Directions for this task -
Copy each line of the data below, character for character.

Data extract below:

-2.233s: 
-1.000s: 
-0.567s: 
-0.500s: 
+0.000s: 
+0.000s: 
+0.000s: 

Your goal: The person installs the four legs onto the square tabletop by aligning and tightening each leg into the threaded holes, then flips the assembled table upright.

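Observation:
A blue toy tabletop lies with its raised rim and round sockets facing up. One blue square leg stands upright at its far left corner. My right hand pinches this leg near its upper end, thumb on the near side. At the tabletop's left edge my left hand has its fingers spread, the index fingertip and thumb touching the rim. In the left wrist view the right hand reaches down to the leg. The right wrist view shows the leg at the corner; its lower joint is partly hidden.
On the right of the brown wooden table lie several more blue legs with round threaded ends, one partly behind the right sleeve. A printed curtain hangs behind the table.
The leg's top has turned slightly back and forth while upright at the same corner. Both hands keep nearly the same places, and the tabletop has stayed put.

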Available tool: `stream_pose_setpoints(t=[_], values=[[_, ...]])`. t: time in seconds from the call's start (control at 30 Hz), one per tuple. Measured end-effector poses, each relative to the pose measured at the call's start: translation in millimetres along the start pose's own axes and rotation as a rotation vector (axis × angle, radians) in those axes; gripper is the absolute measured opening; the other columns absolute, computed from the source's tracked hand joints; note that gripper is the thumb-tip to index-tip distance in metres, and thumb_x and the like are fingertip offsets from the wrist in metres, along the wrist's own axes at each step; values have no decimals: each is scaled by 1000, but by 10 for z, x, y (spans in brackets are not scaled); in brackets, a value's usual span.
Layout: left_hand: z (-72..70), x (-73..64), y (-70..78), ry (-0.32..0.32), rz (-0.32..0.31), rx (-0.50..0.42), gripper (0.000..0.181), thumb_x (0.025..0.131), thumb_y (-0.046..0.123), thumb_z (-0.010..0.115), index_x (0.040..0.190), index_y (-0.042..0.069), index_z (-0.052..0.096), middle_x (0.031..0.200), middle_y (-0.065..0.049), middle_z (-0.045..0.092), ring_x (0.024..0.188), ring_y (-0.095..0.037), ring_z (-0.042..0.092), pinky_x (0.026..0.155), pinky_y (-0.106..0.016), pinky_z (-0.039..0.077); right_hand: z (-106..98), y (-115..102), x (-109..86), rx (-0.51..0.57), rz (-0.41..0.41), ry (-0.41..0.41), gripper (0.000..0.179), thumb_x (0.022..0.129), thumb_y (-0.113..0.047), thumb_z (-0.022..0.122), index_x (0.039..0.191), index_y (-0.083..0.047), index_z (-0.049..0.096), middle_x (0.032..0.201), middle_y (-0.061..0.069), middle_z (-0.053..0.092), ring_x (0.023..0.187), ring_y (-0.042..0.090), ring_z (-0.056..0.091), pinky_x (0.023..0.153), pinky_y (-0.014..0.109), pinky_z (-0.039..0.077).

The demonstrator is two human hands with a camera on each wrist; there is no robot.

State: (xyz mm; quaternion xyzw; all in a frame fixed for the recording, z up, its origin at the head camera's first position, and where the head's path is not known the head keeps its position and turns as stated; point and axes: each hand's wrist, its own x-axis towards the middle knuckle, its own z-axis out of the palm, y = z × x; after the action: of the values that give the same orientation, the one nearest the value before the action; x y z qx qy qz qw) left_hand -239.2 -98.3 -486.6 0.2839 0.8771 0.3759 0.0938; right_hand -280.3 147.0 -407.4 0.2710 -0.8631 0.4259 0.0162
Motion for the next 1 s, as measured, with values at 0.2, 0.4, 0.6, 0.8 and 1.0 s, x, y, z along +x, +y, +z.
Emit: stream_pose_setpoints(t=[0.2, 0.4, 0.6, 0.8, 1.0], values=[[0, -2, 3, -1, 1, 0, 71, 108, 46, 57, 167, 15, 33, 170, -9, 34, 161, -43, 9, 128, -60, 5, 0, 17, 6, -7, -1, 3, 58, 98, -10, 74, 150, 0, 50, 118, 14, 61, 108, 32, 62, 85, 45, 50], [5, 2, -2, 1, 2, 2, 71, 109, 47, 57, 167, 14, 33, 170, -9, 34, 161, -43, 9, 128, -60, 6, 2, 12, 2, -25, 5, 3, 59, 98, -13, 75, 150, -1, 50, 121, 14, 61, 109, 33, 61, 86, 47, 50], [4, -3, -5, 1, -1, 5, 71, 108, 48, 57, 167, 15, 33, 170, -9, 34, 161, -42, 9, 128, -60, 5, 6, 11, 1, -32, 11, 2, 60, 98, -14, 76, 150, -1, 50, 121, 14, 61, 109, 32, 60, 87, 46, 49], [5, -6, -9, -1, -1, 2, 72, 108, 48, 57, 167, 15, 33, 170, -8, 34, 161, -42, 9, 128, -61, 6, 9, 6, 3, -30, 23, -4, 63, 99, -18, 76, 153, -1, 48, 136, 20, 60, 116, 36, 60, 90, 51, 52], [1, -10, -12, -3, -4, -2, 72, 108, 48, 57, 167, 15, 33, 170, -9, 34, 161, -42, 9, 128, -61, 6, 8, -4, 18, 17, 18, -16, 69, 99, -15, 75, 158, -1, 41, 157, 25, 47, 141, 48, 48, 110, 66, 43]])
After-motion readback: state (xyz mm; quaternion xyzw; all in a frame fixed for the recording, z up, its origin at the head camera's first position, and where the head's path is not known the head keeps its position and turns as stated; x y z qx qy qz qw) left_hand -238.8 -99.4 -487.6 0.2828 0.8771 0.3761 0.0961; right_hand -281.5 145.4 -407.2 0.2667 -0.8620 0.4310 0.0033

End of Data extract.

Solved exercise -
-2.233s: 
-1.000s: 
-0.567s: 
-0.500s: 
+0.000s: 
+0.000s: 
+0.000s: 

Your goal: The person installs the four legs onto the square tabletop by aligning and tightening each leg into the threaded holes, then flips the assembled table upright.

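Observation:
A blue toy tabletop lies with its raised rim and round sockets facing up. One blue square leg stands upright at its far left corner. My right hand pinches this leg near its upper end, thumb on the near side. At the tabletop's left edge my left hand has its fingers spread, the index fingertip and thumb touching the rim. In the left wrist view the right hand reaches down to the leg. The right wrist view shows the leg at the corner; its lower joint is partly hidden.
On the right of the brown wooden table lie several more blue legs with round threaded ends, one partly behind the right sleeve. A printed curtain hangs behind the table.
The leg's top has turned slightly back and forth while upright at the same corner. Both hands keep nearly the same places, and the tabletop has stayed put.
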
Available tool: `stream_pose_setpoints(t=[_], values=[[_, ...]])`. t: time in seconds from the call's start (control at 30 Hz), one per tuple. Measured end-effector poses, each relative to the pose measured at the call's start: translation in millimetres along the start pose's own axes and rotation as a rotation vector (axis × angle, radians) in those axes; gripper is the absolute measured opening; the other columns absolute, computed from the source's tracked hand joints; note that gripper is the thumb-tip to index-tip distance in metres, and thumb_x and the like are fingertip offsets from the wrist in metres, along the wrist's own axes at each step; values have no decimals: each is scaled by 1000, but by 10 for z, x, y (spans in brackets are not scaled); in brackets, a value's usual span.
Layout: left_hand: z (-72..70), x (-73..64), y (-70..78), ry (-0.32..0.32), rz (-0.32..0.31), rx (-0.50..0.42), gripper (0.000..0.181), thumb_x (0.025..0.131), thumb_y (-0.046..0.123), thumb_z (-0.010..0.115), index_x (0.040..0.190), index_y (-0.042..0.069), index_z (-0.052..0.096), middle_x (0.031..0.200), middle_y (-0.065..0.049), middle_z (-0.045..0.092), ring_x (0.024..0.188), ring_y (-0.095..0.037), ring_z (-0.042..0.092), pinky_x (0.026..0.155), pinky_y (-0.106..0.016), pinky_z (-0.039..0.077); right_hand: z (-106..98), y (-115..102), x (-109..86), rx (-0.51..0.57), rz (-0.41..0.41), ry (-0.41..0.41), gripper (0.000..0.179), thumb_x (0.022..0.129), thumb_y (-0.113..0.047), thumb_z (-0.022..0.122), index_x (0.039..0.191), index_y (-0.083..0.047), index_z (-0.049..0.096), middle_x (0.032..0.201), middle_y (-0.061..0.069), middle_z (-0.053..0.092), ring_x (0.023..0.187), ring_y (-0.042..0.090), ring_z (-0.056..0.091), pinky_x (0.023..0.153), pinky_y (-0.014..0.109), pinky_z (-0.039..0.077).

The demonstrator is two human hands with a camera on each wrist; there is no robot.

State: (xyz mm; quaternion xyzw; all in a frame fixed for the recording, z up, its origin at the head camera's first position, and where the head's path is not known the head keeps its position and turns as stated; point and axes: each hand's wrist, its own x-axis towards the middle knuckle, its own z-axis out of the palm, y = z × x; after the action: of the values that give the same orientation, the one nearest the value before the action; x y z qx qy qz qw) left_hand -239.2 -98.3 -486.6 0.2839 0.8771 0.3759 0.0938; right_hand -280.3 147.0 -407.4 0.2710 -0.8631 0.4259 0.0162
Motion for the next 1 s, as measured, with values at 0.2, 0.4, 0.6, 0.8 and 1.0 s, x, y, z along +x, +y, +z.
Emit: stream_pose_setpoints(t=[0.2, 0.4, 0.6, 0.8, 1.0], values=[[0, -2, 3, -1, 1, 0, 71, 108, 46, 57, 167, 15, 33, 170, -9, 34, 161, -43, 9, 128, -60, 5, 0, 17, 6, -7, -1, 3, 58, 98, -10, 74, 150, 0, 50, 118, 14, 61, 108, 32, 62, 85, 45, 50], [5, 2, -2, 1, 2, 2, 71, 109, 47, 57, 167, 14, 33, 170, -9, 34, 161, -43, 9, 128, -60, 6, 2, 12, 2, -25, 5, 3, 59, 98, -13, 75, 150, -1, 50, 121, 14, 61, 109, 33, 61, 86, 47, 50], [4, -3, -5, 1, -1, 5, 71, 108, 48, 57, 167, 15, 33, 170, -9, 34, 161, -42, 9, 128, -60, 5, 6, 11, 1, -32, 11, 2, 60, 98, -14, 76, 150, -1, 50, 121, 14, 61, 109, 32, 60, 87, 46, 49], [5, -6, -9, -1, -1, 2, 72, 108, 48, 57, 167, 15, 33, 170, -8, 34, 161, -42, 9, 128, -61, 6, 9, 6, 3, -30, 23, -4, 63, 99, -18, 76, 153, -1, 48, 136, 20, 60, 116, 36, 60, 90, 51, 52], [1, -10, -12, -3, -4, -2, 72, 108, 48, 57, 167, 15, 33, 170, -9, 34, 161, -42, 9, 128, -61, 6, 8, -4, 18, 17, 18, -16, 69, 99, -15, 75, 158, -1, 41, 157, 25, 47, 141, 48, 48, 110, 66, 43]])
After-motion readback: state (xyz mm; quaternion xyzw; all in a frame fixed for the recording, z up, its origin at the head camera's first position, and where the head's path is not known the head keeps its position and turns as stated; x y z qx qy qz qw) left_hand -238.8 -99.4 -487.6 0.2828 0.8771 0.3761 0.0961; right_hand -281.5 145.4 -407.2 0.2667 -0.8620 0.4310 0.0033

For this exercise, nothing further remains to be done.